Install from PyPI (recommended by default)  

[Optional step] [Recommended]

python -m venv env source env/bin/activate

pip install scikit-learn-intelex

or

conda create -n env -c conda-forge python=3.9 scikit-learn-intelex

 

  • Intel Optimization for XGBoost
     
pip install xgboost

pip install daal4py

(daal4py is used to optimize XGBoost models and speed up inference on Intel architecture)

 

  • Modin
     
pip install modin[all]

or

conda install -c conda-forge modin-all

(Open-source Modin packages, to which Intel also heavily contributes and maintains.)

 

  • Intel Neural Compressor
     
pip install neural-compressor

or

conda install -c intel neural-compressor

 

If you have any issues with these tools, feel free to open a GitHub issue on the respective GitHub repository. Also, download this cheet sheet to quickly access the installation commands for various Intel Optimized AI Libraries & Frameworks.

Intel instances available in Vertex AI

Table 1 summarizes the Intel instances available in Vertex AI Workbench for us-central1 (Iowa) as of July 2023 (not all instances mentioned in the table are available in other regions). This information should help you choose appropriate instances for your AI workloads. As most of Intel’s software optimizations use Intel® Advanced Vector Extensions 512 (Intel® AVX-512), it is useful to ensure that your AI workload in Vertex AI will end up on an instance that supports Intel AVX-512 (such as Intel® Xeon® Scalable processors).

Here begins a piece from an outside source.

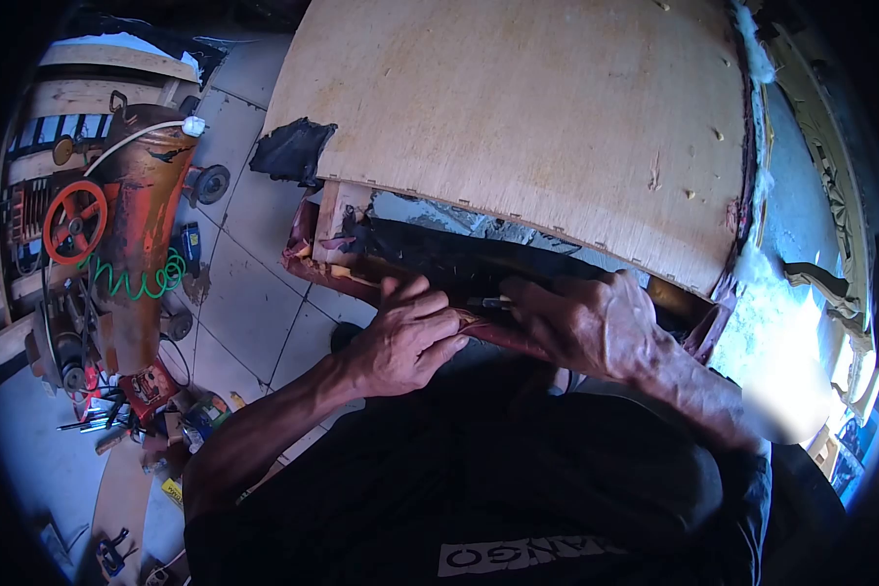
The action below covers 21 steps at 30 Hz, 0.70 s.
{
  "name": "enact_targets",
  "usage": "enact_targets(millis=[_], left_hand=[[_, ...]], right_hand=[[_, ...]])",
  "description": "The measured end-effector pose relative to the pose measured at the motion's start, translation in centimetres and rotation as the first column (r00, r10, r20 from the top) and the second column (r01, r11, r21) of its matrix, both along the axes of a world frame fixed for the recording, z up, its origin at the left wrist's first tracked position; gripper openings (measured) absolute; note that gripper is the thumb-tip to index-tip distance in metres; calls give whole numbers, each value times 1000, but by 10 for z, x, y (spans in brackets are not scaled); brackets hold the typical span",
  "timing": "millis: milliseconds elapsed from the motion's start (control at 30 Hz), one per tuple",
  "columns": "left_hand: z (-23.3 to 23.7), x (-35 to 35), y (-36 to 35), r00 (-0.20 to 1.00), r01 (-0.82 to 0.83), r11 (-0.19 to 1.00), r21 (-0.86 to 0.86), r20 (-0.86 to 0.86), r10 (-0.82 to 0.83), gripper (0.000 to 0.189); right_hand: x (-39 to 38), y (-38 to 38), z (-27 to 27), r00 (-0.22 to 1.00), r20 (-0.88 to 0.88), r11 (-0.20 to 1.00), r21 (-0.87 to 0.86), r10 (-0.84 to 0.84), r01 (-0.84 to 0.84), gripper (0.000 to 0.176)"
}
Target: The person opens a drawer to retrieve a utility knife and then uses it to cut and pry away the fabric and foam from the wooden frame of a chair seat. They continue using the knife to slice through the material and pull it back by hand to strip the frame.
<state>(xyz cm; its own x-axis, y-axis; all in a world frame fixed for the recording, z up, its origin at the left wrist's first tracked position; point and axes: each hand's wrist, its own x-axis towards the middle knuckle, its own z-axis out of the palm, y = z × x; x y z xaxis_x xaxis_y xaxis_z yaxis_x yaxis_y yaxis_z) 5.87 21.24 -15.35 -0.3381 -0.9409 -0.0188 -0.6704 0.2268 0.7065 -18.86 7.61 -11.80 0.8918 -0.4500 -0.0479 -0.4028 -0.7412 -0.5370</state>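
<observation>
Head view: seeing an orange tank [151, 215] well left of the plywood panel [518, 117]. Apparently stapled already along the panel's near edge, but left ragged and loose in the dark red covering [347, 283] below. Under that edge, pinching the covering with the left hand [405, 337], fingers curled, wrist bent inward. Further right below the panel, closing the right hand [601, 327] around a slim tool [490, 304], kind unclear, knuckles up. Along the panel's right side, showing exposed white stuffing [755, 269], seemingly unfinished.
</observation>
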Motion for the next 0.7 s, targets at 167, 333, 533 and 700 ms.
enact_targets(millis=[167,333,533,700], left_hand=[[-5,2,5,996,-72,997,-31,-58,70,21],[-8,2,8,983,-134,990,-38,-132,128,24],[-6,7,6,981,-93,995,47,-167,99,23],[-9,7,4,979,-85,996,-5,-185,83,24]], right_hand=[[13,1,4,993,-28,992,-56,113,-115,38],[18,5,15,982,-90,982,-76,169,-176,30],[21,11,26,922,-284,943,-125,265,-309,43],[28,0,30,843,-414,878,-174,345,-445,63]])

At times the hardware behind the same type of instance can be of different generations and the performance might vary as a result. We highly encourage using the latest instances to get the best performance optimizations.

To specifically take advantage of the deep learning optimizations available in the AI Kit, Intel® Deep Learning Boost (Intel® DL Boost) (VNNI) and Intel® Advanced Matrix Extensions (Intel® AMX) with bfloat16 instructions are recommended as these instructions are leveraged by the software to optimize deep learning training and inference workloads. The 4th generation Intel® Xeon® Scalable processor is the first generation that supports Intel® AMX with bfloat16. Therefore, we recommend using instances based on 4th generation Intel Xeon Scalable processors for deep learning. As of November 2023, you can use 4th generation Intel Xeon Scalable processors for prediction jobs in Vertex AI. You can find more information here.

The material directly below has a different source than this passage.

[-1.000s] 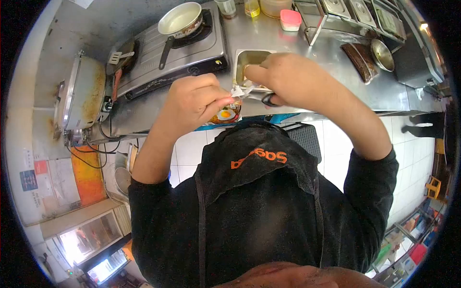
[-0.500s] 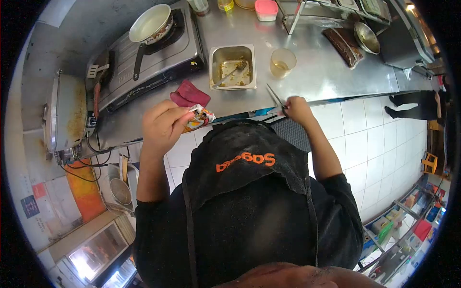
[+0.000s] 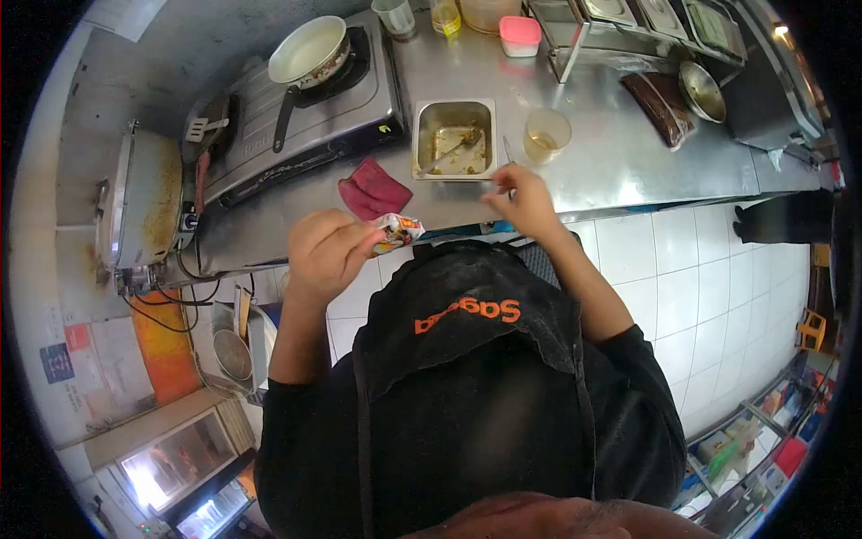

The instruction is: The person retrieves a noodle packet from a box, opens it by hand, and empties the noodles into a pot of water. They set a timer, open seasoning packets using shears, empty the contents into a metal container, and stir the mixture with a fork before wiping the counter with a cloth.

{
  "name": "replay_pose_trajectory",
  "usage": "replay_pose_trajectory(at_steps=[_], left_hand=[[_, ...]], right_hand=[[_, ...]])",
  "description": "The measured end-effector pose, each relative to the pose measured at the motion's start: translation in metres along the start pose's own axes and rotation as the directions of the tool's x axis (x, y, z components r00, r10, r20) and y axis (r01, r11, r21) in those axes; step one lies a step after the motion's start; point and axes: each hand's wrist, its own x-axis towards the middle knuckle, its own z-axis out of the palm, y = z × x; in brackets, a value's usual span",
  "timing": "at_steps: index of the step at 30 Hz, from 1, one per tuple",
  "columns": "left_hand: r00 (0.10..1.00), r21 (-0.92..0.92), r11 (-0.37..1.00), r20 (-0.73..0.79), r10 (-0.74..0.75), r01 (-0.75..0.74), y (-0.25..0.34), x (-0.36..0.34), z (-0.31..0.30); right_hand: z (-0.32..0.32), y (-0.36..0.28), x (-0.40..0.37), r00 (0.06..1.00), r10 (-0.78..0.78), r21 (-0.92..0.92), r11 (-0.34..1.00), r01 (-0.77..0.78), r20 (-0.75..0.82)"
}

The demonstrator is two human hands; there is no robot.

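My left hand (image 3: 328,256) is closed, pinching a small printed sachet (image 3: 400,232) between thumb and fingers above the counter's front edge. To its right, my right hand (image 3: 528,205) hovers over the edge with its fingers bent and apart, and I see nothing held in it. A thin metal blade of the scissors (image 3: 507,150) shows just beyond that hand, beside a plastic cup (image 3: 546,136); their handles are hidden. Between and beyond my hands stands a steel container (image 3: 455,103) with a spoon (image 3: 452,151) and food residue. A folded dark red cloth (image 3: 375,190) lies beside the sachet.
A gas stove (image 3: 337,126) carries a white pan (image 3: 307,56) at left. Farther back are a pink-lidded tub (image 3: 520,36) and a metal rack (image 3: 561,54). A brown-filled bag (image 3: 660,106) and a metal bowl (image 3: 702,92) lie at right. A person's dark-clothed legs (image 3: 786,218) show at far right.
My right hand, which held open scissors, has shifted left towards the sachet, and the scissors' blade now lies beyond it near the cup. The left hand still pinches the sachet. The view has shifted slightly.
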Motion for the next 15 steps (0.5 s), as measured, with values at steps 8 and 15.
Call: replay_pose_trajectory(at_steps=[8, 15], left_hand=[[0.992, -0.109, 0.994, -0.124, 0.008, -0.022, 0.004, -0.008, 0.035], [0.808, -0.294, 0.927, -0.472, -0.352, 0.232, 0.002, -0.014, 0.067]], right_hand=[[0.056, -0.098, -0.008, 0.844, -0.472, 0.416, 0.841, 0.346, 0.253], [0.069, -0.101, -0.018, 0.893, -0.449, 0.422, 0.806, 0.415, -0.021]])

**While the 1st Generation Intel Xeon Scalable Processors has support for Intel AVX-512, it is missing in the other CPU families from the list

Legend:

 

In addition to Workbench instances mentioned in the table, there is a separate selection of instances that can be chosen for custom training and prediction jobs. We recommend checking out this documentation for custom training and this documentation for prediction to understand the machine types available for these workloads in Vertex AI. To ensure software compatibility, check out the software requirements of the optimization tool you plan to use and check that it is compatible with your image.

Short demo

In this section we will guide you through a few simple steps on how to verify the utility of Intel Extension for PyTorch, one of the tools available in the AI kit. Please note that the interface shown here corresponds to Vertex AI as of November 2023.

  1. In the Vertex AI menu, go to Workbench>USER-MANAGED NOTEBOOKS.
  2. Go to CREATE NEW
     


     
  3. Scroll down and click on ADVANCED OPTIONS
  4. Choose region: us-central1 (Iowa), Operating System: Ubuntu 20.04 [experimental], environment: PyTorch 1.13 (with Intel® MKL-DNN/MKL), machine type: n2-highcpu-8. Leave the rest of the parameters assigned to their default value.
  5. After the instance is created, OPEN JUPYTERLAB.
  6. Visit this repository. In the repository, download the notebook and upload it to the Jupyter Lab you just created. Make sure to install Intel Extension for PyTorch to run it.

Check out more examples from the AI and Analytics Samples repository to learn how to take advantage of the other Intel AI Kit tools.

Compute Engine instances powered by Intel Processors

Compute Engine delivers configurable virtual machines running in Google's data centers. Unlike in the case of Vertex AI, most of the software needs to be installed. At the same time, one can have more control over the hardware and can access instances that are not available for Vertex AI services.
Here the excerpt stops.